→ What you need to do
Using the records below, repeat exactly the lines from the one holding "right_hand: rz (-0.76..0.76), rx" through the one holding "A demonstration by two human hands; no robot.", both ends included, and no others.

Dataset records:
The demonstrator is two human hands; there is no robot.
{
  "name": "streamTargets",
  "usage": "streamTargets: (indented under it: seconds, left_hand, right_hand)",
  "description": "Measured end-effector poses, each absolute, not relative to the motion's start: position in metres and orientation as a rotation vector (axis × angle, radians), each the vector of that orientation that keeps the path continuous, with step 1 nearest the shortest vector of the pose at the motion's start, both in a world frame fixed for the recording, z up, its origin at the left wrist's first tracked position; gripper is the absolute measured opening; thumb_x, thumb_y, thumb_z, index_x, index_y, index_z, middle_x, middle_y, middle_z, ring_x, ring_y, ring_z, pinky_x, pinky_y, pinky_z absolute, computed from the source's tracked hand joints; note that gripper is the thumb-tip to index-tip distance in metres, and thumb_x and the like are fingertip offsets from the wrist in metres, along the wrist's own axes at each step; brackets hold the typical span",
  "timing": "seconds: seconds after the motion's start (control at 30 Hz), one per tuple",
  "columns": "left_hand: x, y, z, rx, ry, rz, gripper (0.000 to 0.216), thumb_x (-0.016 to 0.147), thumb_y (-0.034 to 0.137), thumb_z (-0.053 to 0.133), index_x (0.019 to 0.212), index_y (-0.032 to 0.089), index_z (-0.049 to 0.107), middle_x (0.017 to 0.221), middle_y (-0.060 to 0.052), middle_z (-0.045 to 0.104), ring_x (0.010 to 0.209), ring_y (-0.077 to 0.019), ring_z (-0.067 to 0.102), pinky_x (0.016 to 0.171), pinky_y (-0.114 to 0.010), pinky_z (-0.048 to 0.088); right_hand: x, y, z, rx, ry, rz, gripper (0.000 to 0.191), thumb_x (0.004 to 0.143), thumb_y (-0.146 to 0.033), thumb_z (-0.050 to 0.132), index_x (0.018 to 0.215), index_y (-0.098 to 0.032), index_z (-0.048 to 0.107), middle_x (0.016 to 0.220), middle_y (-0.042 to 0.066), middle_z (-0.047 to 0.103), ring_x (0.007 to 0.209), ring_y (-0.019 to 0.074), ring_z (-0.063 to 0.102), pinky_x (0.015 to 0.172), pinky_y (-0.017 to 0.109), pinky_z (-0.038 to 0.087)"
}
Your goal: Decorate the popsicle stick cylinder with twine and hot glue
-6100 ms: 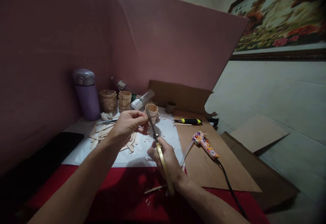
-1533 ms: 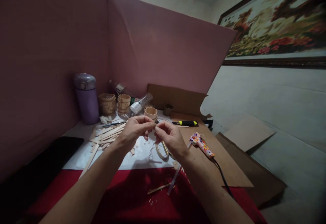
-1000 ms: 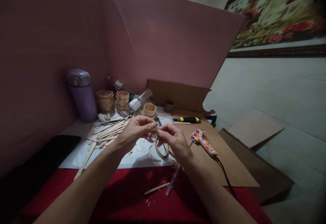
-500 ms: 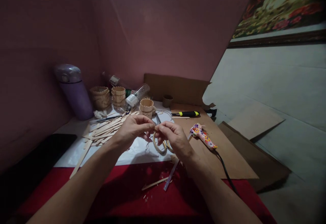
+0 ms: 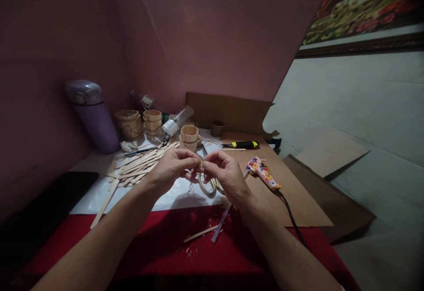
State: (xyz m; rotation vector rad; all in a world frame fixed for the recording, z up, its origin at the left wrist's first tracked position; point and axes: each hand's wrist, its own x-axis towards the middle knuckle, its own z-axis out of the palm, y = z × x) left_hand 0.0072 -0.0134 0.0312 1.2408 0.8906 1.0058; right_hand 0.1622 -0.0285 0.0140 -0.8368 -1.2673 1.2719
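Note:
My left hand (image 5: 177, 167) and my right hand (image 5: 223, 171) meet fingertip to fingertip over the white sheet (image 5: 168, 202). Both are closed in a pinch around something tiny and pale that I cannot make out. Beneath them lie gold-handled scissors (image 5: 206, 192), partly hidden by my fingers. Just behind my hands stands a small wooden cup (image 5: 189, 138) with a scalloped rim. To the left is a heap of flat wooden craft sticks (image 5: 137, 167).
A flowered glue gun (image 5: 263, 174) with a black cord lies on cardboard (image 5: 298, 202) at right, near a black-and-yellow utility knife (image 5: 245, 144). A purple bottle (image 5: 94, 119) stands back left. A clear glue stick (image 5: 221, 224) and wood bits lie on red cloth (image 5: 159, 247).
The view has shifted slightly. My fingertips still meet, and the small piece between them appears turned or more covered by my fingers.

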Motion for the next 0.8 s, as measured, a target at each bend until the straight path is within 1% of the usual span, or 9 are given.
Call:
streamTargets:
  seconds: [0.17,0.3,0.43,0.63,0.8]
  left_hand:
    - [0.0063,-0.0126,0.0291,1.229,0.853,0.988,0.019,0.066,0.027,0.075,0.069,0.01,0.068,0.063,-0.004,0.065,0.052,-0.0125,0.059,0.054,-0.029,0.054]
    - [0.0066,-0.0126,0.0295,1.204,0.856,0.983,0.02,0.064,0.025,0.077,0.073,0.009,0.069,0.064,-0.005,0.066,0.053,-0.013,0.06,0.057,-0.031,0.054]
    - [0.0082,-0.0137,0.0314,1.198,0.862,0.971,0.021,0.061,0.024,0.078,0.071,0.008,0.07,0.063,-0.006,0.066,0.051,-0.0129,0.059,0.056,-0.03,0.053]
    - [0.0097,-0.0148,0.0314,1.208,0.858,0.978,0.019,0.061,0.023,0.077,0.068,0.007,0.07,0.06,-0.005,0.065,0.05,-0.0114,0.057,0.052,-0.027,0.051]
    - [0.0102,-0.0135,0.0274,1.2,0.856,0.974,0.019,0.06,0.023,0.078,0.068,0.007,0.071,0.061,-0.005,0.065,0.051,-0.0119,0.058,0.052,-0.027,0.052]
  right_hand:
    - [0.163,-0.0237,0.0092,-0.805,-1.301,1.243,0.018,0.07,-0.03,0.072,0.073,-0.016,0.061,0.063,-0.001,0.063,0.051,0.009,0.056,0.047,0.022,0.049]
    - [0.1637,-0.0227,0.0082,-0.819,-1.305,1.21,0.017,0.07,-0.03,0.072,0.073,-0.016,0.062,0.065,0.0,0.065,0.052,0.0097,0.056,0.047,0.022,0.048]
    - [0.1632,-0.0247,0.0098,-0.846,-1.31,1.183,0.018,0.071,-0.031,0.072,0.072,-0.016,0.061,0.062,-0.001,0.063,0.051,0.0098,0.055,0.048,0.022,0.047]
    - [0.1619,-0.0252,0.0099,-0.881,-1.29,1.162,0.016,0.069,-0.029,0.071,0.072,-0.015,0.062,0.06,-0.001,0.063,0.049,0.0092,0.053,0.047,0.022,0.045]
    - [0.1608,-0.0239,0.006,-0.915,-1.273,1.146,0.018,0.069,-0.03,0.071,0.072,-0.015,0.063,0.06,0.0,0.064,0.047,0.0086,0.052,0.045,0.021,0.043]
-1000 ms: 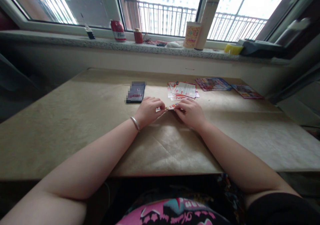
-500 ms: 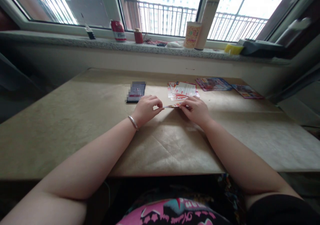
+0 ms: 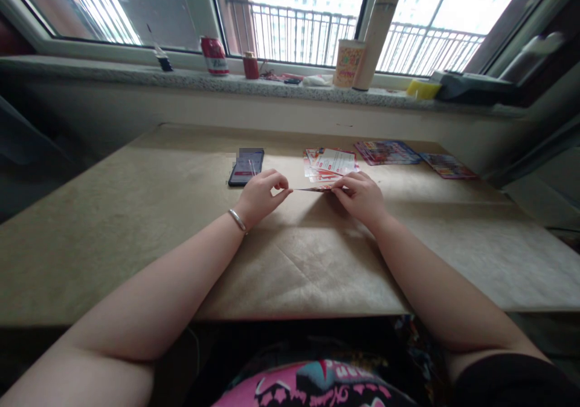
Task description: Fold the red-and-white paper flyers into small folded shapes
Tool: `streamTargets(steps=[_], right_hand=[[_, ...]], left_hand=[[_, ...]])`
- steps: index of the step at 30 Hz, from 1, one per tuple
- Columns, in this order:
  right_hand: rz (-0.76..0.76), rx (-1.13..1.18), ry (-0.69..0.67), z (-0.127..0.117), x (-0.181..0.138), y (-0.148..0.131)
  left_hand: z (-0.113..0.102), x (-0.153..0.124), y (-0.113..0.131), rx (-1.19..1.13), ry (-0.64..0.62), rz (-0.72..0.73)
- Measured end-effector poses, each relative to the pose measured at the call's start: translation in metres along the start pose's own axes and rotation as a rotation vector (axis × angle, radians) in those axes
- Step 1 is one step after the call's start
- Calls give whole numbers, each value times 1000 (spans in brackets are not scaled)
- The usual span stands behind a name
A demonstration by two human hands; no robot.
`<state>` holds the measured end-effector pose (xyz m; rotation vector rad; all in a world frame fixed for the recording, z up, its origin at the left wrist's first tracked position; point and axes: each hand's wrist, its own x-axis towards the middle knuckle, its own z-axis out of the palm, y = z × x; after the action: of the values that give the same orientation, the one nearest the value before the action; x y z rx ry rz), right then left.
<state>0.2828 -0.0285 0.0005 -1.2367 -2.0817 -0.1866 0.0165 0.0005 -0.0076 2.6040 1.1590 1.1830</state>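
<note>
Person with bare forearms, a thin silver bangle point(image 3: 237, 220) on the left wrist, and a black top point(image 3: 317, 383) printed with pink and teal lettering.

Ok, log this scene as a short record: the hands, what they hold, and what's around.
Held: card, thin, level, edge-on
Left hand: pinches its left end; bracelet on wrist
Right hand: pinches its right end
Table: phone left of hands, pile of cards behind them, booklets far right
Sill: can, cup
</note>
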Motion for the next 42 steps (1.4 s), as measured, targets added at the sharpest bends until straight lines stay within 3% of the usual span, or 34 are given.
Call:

→ Answer to this exercise
  right_hand: rz (-0.76..0.76), rx (-1.13..1.18), ry (-0.69..0.67), z (-0.127..0.117), x (-0.181..0.138), y (-0.148..0.131)
  left_hand: z (-0.113..0.102), x (-0.153..0.124), y (-0.113..0.131), rx (-1.19..1.13), ry (-0.64..0.62), rz (-0.72..0.73)
- Measured end-effector poses, each relative to the pose measured at the call's start: translation in metres along the start pose's own axes and rotation as a rotation vector (axis × angle, radians) in those axes
- Step 1 is one step after the call's start
- Calls give whole numbers, each value times 1000 (spans in brackets are not scaled)
- The usual span stands behind a name
A demonstration by two human hands; no robot.

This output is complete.